Second, high concentrations of NADH despite the drop in amounts of NAD+ indicate that activity of NADH dehydrogenases is inhibited as well. Indeed, we found that rates of NADH oxidation in GD105 membranes decrease significantly upon entry into stasis and remain only at 50% level of the WT (Table 4). NADH oxidation in E. coli is carried out by multiple enzymes (Gennis & Stewart, 2006). However, previous studies showed that mutational inactivation of the membrane-bound NADH dehydrogenase NDH-I leads to growth defects during transition into the stationary phase (Pruss et al., 1994). These defects of NDH-I mutants can be suppressed by serine. Similarly, we found that serine suppresses the growth defects of ΔtolC cells (Fig. 4). In addition, NDH-I couples NADH oxidation to production of a PMF. The overproduction of PspA in ΔtolC membranes indicates a decrease in a PMF. Taken together these findings suggest that TolC inactivation leads to inhibition of NDH-I, which in turn results in metabolic shutdown and dissipation of a PMF.
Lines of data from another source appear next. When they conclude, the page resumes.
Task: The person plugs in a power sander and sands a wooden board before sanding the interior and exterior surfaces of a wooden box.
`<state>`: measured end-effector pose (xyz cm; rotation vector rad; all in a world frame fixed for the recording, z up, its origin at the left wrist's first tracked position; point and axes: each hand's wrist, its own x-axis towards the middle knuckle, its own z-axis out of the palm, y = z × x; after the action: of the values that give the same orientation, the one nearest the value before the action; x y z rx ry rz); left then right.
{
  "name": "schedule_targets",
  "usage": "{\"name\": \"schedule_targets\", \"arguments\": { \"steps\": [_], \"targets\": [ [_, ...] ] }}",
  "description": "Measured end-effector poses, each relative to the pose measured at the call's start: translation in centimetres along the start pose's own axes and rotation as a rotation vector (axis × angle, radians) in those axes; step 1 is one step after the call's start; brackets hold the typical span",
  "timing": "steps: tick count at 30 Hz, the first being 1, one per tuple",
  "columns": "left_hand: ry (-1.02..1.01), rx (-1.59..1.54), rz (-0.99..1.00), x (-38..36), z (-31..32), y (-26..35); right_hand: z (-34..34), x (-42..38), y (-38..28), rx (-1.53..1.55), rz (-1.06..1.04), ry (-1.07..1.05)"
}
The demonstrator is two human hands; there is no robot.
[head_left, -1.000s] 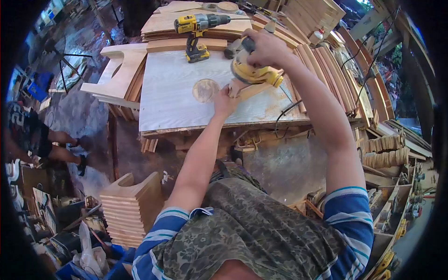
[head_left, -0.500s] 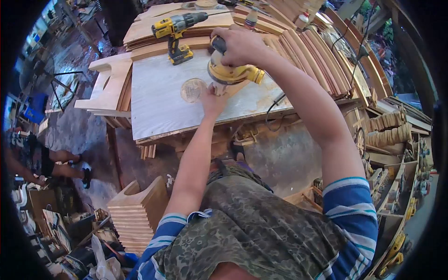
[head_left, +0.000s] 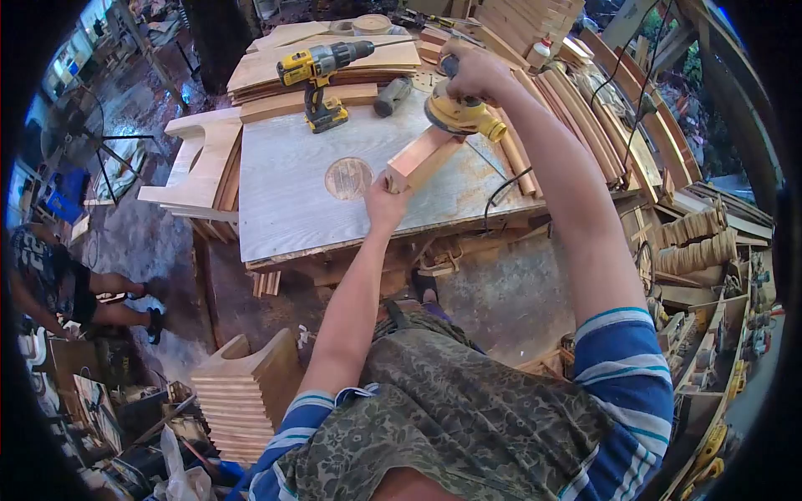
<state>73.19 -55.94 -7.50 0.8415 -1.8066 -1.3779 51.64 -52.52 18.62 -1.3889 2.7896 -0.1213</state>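
Note:
My right hand (head_left: 478,73) is wrapped around the top of a yellow and black orbital sander (head_left: 451,110). The sander's pad rests on the far end of a wooden block (head_left: 424,157), which lies slanted on the worktable (head_left: 284,200). With closed fingers my left hand (head_left: 386,200) grips the near end of that block. A yellow and black cordless drill (head_left: 322,83) stands upright to the left, its long bit pointing right. Beside it lies a dark grey cylindrical object (head_left: 393,97). A round wooden inset (head_left: 348,179) shows in the tabletop left of my left hand.
Stacked wooden boards (head_left: 326,60) line the table's back, and long wood strips (head_left: 572,125) lie at right. A black cord (head_left: 501,194) hangs over the front edge. Curved wooden pieces (head_left: 242,392) are piled on the floor. Another person (head_left: 54,280) is at far left.
The sander has moved right and away along the block, uncovering its near part and the grey cylindrical object. My left hand still grips the near end.

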Motion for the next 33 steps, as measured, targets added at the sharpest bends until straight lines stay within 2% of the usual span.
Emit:
{"name": "schedule_targets", "arguments": {
  "steps": [7,9,17,21,29,33],
  "targets": [
    [0.031,-0.097,0.045,-0.8,1.3,0.0,-0.3,0.7,3.4,-0.026,0.104,-0.017],
    [0.024,-0.059,0.048,-1.0,1.1,0.2,-0.2,1.1,4.6,0.006,0.025,0.010],
    [0.028,-0.086,0.080,-0.4,1.1,-1.5,0.9,3.0,6.6,-0.004,0.024,0.051],
    [0.003,-0.092,0.064,-0.3,0.6,-1.1,-0.5,2.6,5.8,0.022,0.029,-0.012],
    [-0.057,-0.119,0.065,-0.7,0.1,-0.3,0.3,3.0,6.1,0.021,-0.014,0.029],
    [-0.014,-0.129,0.063,-0.7,0.4,-0.6,0.3,2.7,5.7,0.052,-0.062,0.033]
  ]
}}
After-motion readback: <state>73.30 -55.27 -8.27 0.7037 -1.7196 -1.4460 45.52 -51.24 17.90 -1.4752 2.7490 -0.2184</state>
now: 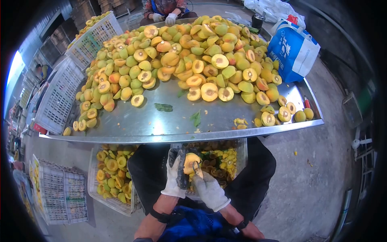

Finally, NADH acts as an iron reductant in a Fenton reaction and drives DNA damage by iron and peroxide in vivo (Brumaghim et al., 2003). Previous studies showed that raising the NADH level in vivo by eliminating or negatively regulating NADH dehydrogenase activity dramatically sensitizes E. coli to killing by peroxide (Imlay & Linn, 1988). Thus, high levels of NADH in GD105 cells could contribute significantly to oxidative stress in these cells. We suggest that rising levels of NADH are the major reasons for the induction of SoxS, MarA and Rob stress responses in the cells lacking TolC.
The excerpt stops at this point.